2.4AD brain biomarker imaging

For the proposed analysis, sex differences were examined among three neuroimaging techniques (18F-AV-45 PET imaging, T1 weighted MRI, and ASL-MRI, described in detail below).

2.4.1Amyloid-β pet acquisition, processing, and analysis

All participants received Florbetapir PET scans obtained approximately 50 min after administration of intravenous florbetapir 18F-AV45 (370 MBq) acquired with the GE Discovery ST-16 PET/CT scanner. Two PET brain frames of five minutes in duration were acquired continuously, summed, and attenuation corrected. The mean PET signal across the brain was divided by the signal from whole cerebellum ROI to produce a Standardized Uptake Ratio (SUVR) image. Three experienced raters interpreted the images to determine amyloid status as “elevated” or “non-elevated” as previously described (81–84). Raters first reviewed raw PET images visually then examined the cerebellum normalized SUVRs in 6 cortical regions (anterior cingulate, posterior cingulate, precuneus, inferior medial frontal, lateral temporal, and superior parietal cortex) and projection maps comparing SUVRs to an atlas of amyloid negative scans (83). Inclusion criteria for the primary exercise trial was dependent on PET ratings and therefore completed prior to randomization. As such, PET ratings were blinded to groups/conditions by default. Participants for the primary exercise trial were eligible if they had an “elevated” scan or were in the “subthreshold” range which was defined as a mean cortical SUVR for the 6 ROIs >1.0, which represented the upper half of non-elevated scans [mean cortical SUVR for non-elevated scans (n = 166) 0.99 (0.06 SD)] (81). Therefore, participants included in the present secondary analysis were determined to have “sub-threshold” and “elevated” amyloid status as determined from the primary exercise trial. To remain consistent with universal quantitative standards, SUVR values were converted to Centiloid values (Centiloids = 196.9 × SUVR_wholecerebrefFBP−196.03) (85, 86). The Centiloid values for the sample met the ADNI standard amyloid-β positivity threshold (25.3 Centiloids/composite reference region). Therefore, participants included in the present secondary analysis were determined “amyloid-β positive.”
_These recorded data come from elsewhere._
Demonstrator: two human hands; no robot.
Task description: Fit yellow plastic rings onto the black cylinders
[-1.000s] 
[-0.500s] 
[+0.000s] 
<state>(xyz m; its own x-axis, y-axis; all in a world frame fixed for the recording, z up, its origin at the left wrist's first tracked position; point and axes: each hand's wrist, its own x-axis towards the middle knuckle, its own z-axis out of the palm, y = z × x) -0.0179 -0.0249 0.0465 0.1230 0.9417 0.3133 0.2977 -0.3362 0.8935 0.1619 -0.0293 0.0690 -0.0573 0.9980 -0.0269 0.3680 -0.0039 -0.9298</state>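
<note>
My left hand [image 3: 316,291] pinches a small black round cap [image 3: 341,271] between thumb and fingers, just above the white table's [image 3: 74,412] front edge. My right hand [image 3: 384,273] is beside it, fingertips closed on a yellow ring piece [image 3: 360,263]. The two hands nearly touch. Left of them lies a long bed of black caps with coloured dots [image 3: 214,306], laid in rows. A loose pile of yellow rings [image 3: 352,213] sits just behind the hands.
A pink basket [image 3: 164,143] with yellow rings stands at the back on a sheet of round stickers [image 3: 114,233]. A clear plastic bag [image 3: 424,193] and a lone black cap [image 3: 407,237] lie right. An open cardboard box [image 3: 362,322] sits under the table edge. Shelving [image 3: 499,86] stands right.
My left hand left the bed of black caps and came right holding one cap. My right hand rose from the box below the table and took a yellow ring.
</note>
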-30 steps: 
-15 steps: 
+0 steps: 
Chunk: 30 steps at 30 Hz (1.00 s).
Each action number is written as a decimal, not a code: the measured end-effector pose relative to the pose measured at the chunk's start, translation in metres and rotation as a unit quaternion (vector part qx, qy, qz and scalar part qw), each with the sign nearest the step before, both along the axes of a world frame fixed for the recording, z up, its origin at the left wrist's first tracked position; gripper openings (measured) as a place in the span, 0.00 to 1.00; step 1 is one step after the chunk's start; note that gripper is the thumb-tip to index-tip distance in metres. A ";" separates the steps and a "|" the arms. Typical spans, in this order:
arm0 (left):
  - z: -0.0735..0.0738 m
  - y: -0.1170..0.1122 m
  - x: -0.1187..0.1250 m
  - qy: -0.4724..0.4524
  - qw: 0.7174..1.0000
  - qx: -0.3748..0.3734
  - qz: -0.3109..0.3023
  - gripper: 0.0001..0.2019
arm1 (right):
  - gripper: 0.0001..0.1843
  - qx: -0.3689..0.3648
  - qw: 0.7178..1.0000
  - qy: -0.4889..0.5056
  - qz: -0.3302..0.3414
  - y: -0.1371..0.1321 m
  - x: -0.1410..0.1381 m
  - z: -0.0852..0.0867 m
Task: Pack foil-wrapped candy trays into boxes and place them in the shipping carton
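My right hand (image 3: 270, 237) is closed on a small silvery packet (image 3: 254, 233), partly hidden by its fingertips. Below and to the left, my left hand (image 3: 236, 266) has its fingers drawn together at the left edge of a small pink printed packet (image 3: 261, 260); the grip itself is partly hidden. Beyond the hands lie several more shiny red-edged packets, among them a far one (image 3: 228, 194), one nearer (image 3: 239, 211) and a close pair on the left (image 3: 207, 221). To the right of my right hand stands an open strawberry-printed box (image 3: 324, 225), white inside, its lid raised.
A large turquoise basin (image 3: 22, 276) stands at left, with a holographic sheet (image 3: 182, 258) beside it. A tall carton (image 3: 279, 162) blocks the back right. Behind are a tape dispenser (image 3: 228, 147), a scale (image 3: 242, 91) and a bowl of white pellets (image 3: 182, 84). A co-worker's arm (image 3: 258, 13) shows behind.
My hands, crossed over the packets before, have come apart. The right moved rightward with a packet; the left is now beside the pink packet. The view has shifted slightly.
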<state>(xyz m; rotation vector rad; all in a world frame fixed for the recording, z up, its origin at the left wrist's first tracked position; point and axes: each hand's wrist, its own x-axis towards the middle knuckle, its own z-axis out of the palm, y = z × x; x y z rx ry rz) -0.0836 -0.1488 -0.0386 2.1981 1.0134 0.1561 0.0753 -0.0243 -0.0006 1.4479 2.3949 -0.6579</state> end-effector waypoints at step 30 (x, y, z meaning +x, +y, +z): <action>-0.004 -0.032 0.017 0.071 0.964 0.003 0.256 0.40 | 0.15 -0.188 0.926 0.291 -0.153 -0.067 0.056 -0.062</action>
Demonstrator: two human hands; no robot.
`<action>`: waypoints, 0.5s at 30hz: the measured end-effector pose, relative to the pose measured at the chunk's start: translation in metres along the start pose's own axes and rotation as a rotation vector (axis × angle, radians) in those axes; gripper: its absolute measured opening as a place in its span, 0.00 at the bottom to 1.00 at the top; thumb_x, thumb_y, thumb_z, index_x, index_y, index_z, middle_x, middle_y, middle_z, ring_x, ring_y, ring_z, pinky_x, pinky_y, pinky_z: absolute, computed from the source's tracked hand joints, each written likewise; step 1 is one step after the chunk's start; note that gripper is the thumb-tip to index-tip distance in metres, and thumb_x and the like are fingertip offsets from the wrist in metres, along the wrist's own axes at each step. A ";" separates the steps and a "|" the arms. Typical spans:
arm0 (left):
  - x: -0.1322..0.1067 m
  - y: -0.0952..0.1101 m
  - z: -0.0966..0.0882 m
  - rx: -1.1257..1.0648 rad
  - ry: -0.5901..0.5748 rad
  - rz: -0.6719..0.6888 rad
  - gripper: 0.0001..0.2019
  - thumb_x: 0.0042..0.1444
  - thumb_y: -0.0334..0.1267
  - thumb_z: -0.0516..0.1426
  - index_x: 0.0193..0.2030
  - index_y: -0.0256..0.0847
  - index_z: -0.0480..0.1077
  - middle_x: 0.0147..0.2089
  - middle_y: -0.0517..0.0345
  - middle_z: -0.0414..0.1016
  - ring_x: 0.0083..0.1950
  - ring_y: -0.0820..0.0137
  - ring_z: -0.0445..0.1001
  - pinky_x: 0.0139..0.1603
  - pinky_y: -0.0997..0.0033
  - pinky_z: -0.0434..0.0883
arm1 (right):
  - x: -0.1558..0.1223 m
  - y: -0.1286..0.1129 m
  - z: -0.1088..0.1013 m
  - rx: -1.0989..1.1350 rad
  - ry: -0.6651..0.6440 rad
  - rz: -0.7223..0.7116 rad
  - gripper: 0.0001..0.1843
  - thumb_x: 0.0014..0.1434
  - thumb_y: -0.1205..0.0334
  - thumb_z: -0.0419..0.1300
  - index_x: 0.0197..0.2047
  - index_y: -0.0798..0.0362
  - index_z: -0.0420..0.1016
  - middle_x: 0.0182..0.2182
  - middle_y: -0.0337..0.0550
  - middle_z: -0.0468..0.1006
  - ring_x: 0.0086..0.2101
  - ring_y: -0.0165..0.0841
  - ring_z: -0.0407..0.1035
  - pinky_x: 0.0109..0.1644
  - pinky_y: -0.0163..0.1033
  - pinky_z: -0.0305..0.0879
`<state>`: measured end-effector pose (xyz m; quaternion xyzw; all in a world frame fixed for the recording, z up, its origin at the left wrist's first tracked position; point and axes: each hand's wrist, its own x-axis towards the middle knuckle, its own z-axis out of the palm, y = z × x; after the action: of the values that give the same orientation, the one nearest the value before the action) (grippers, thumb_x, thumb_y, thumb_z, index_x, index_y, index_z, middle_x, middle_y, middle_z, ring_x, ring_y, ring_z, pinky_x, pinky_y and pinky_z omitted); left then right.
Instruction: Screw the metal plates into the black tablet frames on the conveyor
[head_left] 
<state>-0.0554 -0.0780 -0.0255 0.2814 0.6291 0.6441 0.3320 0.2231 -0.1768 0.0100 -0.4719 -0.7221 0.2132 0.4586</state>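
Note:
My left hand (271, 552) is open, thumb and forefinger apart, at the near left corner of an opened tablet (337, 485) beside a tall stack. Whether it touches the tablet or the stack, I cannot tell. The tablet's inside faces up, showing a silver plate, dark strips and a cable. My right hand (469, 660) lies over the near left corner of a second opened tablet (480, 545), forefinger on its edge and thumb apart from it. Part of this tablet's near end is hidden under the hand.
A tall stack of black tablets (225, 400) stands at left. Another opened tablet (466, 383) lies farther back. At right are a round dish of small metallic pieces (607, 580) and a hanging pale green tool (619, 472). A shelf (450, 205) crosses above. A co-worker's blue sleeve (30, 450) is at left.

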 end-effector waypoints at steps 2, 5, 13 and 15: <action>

2.4.2MRI acquisition, processing, and analysis

All participants received Siemens Skyra 3 T T1-weighted MRI of the brain (Tesla Skyra scanner; MP-RAGE 1 × 1 × 1.2 mm voxels, TR = 2,300 ms, TE = 2.98 ms, TI = 900 ms, FOV 256 × 256× mm, 9° flip angle; Pulsed ASL single-shot EPI 3.8 × 3.8 × 4.0 mm, TR = 3,400 ms, TE = 13 ms, TI = 700 ms, FOV 240 × 240× mm, 90° flip angle; ASL single-shot EPI 3.8 × 3.8 × 4.0 mm, TR = 3,400 ms, TE = 13 ms, TI = 700 ms, FOV 240 × 240 mm, 90° flip angle). To facilitate assessment across imaging modalities, participants’ sequences were co-registered to the anatomical native space using SPM12 (https://www.fil.ion.ucl.ac.uk/spm/software/spm12). The anatomical image was segmented using CAT12 and the Neuromorphometic atlas (https://neuro-jena.github.io) producing both regional volumes and region of interest (ROI) masks. These individualized ROI were used to extract mean values from the ASL-MRI and 18F-AV-45 PET SUVR images. ASL-MRI data were processed using the ASLTbx for SPM12 before mean blood flow values were extracted from each ROI. These MRI acquisition, processing, and analyses procedures were automated across participants and throughout the primary exercise trial to maintain quality control.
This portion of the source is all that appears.